Sam finished his strawberry shortcake smothered in fresh whipped cream and sank back with a contented sigh. Coralie had moved the adults into the comfort of the living room before serving dessert, but Gloria and Amber had taken theirs and gone upstairs to watch television in their rooms.
He and Kirsten were seated together on the sofa. If she hadn’t been wearing a full-skirted cotton dress that billowed on either side, their hips would have been touching. His thigh muscles twitched at the thought, and it was all he could do to keep his hand from inching over to caress her leg.
He hated to admit it to himself, but his usual keen assessment of people had been really flawed this time. Kirsten Reinhold was neither airheaded nor conniving. She was not only beautiful, as he’d discovered this morning before he knew who she was, but she was also well above average in intelligence and shared many of his interests. They were both trained in medicine, but they also shared a love of country-and-western music, mystery novels and the Oakland A’s.

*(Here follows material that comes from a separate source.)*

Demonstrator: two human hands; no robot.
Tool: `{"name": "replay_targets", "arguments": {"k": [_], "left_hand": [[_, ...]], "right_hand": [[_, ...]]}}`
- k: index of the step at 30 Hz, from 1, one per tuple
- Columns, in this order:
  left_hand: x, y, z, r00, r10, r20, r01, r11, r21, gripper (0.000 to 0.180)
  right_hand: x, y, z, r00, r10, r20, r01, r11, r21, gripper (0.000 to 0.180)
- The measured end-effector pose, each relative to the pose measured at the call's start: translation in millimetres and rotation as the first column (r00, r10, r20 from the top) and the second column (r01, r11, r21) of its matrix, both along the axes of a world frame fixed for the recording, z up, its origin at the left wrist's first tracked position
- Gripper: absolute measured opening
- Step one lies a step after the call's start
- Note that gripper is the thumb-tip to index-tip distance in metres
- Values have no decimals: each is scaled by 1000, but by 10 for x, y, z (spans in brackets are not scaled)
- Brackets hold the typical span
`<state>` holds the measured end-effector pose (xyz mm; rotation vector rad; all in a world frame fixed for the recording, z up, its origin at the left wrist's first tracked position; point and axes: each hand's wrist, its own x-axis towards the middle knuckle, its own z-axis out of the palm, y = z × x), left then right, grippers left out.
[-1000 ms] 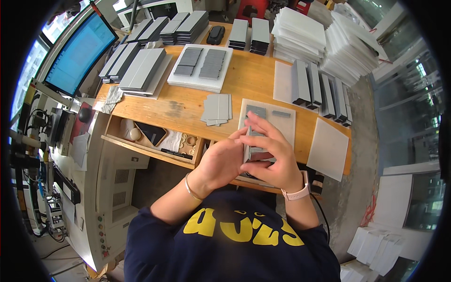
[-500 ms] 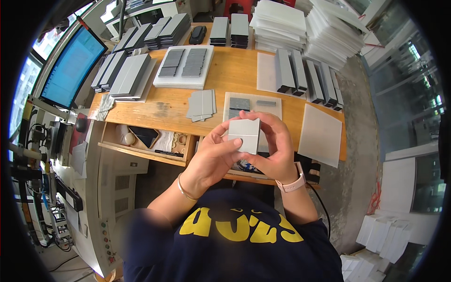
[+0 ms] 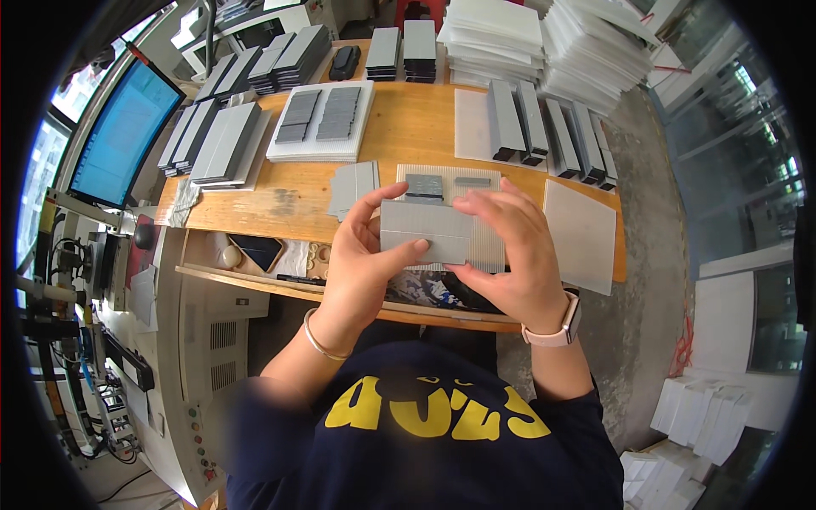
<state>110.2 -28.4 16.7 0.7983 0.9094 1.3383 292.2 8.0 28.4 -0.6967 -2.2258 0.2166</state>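
Note:
A flat grey rectangular plate with a thin line across it is held up over the front edge of the table. My left hand grips its left end, thumb on the upper face and fingers behind. My right hand spans the right end, fingertips at the far corner and thumb at the near one. Just beyond the plate, a ribbed board bears a small pile of dark grey pieces and a thin grey strip. Loose grey plates lie left of it.
An open drawer juts out below the wooden table. Stacks of grey plates line the left and back, with more stacked bars at right. White sheets are piled behind. A monitor stands at left.
The plate has turned to show its broad, long face and moved slightly left. My hands have spread apart, the right one moving to the right with its fingers opening wider.

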Motion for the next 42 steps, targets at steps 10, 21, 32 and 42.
{"name": "replay_targets", "arguments": {"k": [10, 21, 32, 42], "left_hand": [[183, 61, -20, 990, -8, 143, -69, 851, 521, 93], [303, 8, 25, 961, -46, 273, -51, 940, 339, 77], [165, 87, -108, 982, -63, 176, -55, 801, 596, 73], [215, 97, -68, 986, 125, 109, -165, 800, 577, 122]], "right_hand": [[-220, -52, -361, 587, -6, -810, -615, 647, -451, 89], [-263, -81, -418, 374, -206, -904, -820, 382, -426, 77], [-204, -146, -361, 292, -357, -887, -953, -25, -303, 66], [-130, -33, -267, 533, -364, -763, -842, -147, -518, 18]]}}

There was one thing he’d been right about this morning, however. She was one sexy lady! Not flashy or blatant. She did nothing to call attention to herself, but there was a warmth about her, a radiant appeal that drew him like a magnet and made him itch to touch her, hold her as he had for a few moments that morning when she had literally fallen into his arms, and caress the soft curves of her high breasts, small waist and enticing hips.